Debbie-Jo was a competent learner driver. Not far from where they started out, she rolled the Bluebird car and because she wasn’t wearing a seatbelt, sustained multiple injuries. Sam, who was belted up, received only minor injuries.

Debbie-Jo sued Grundy because, she said, he should not even have countenanced her driving without any accompanying adult. The extent of her losses were agreed for the purpose of the trial at $200,000.

The lawsuit “fractured the extended family” and her honour had “strong reservations” about the “rehearsed” evidence given on both sides during the three-day trial in June.

Her evidence was described as “odd” and “gave the clear impression of being tutored or tailored to suit her case”.

In a “combative” episode, Debbie-Jo had insisted that she got permission to drive from a “non-family member” but could not recall who that might have been.
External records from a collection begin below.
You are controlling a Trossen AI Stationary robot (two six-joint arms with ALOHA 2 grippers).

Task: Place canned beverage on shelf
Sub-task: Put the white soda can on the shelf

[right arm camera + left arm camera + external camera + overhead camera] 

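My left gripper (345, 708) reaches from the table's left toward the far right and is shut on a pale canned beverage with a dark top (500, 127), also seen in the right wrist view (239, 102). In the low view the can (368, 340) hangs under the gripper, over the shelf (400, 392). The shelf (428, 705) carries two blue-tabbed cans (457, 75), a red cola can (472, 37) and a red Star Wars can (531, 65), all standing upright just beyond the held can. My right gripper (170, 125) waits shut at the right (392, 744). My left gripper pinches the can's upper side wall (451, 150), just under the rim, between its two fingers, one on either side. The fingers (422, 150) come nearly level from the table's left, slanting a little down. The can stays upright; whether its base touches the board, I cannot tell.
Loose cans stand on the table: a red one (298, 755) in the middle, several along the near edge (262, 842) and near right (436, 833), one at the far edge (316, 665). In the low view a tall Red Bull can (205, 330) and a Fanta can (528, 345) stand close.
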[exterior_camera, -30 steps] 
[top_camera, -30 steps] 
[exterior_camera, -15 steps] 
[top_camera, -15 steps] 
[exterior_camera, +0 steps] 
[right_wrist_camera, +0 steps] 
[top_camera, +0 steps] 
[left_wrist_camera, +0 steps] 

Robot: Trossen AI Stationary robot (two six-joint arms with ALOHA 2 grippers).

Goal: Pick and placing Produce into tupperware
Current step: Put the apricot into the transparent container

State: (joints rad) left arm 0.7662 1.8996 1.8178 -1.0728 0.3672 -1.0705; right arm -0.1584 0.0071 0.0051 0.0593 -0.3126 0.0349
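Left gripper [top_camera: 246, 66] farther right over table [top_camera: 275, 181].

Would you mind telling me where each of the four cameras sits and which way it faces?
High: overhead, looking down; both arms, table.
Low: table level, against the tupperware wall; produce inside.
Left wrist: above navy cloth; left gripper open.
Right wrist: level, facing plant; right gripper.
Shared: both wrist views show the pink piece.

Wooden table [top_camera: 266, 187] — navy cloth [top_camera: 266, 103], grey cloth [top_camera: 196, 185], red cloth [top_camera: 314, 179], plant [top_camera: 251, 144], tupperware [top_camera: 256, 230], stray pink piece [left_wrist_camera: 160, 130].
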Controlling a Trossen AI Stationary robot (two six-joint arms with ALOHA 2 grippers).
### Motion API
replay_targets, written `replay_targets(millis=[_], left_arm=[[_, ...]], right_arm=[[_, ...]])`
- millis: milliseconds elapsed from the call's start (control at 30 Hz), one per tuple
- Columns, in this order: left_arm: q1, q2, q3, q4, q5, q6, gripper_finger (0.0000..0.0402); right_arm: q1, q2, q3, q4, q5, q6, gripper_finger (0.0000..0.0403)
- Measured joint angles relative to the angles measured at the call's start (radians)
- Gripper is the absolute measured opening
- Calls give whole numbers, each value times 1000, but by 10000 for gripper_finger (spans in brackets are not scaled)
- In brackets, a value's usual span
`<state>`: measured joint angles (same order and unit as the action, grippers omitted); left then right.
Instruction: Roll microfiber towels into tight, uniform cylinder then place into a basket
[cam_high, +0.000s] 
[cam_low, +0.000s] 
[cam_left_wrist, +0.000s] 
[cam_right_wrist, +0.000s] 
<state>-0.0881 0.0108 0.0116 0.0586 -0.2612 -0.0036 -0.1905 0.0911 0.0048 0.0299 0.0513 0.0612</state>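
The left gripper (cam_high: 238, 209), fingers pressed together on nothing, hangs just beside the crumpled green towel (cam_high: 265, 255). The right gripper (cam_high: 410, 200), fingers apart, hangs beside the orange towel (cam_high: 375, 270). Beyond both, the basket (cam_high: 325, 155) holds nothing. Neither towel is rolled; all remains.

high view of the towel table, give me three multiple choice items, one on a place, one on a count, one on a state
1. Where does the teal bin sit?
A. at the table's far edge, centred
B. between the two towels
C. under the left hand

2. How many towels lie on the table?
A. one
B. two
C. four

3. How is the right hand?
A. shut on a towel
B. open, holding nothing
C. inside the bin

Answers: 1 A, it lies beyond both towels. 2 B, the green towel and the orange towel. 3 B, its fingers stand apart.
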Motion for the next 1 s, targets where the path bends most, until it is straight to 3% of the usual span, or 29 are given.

Accepting that she had memory problems as a result of the accident, her honour nevertheless found the plaintiff’s lack of memory, “extraordinary”.

Accepting that Grundy was in control of the car and indeed owed a duty in respect of its use, he was exonerated on the basis that not forbidding the drive she proposed was not a breach of that duty.

Finding that it was “common for country teenagers to drive on private property before they are old enough to obtain a licence”,   her going for a drive did not ammount to anything extraordinary.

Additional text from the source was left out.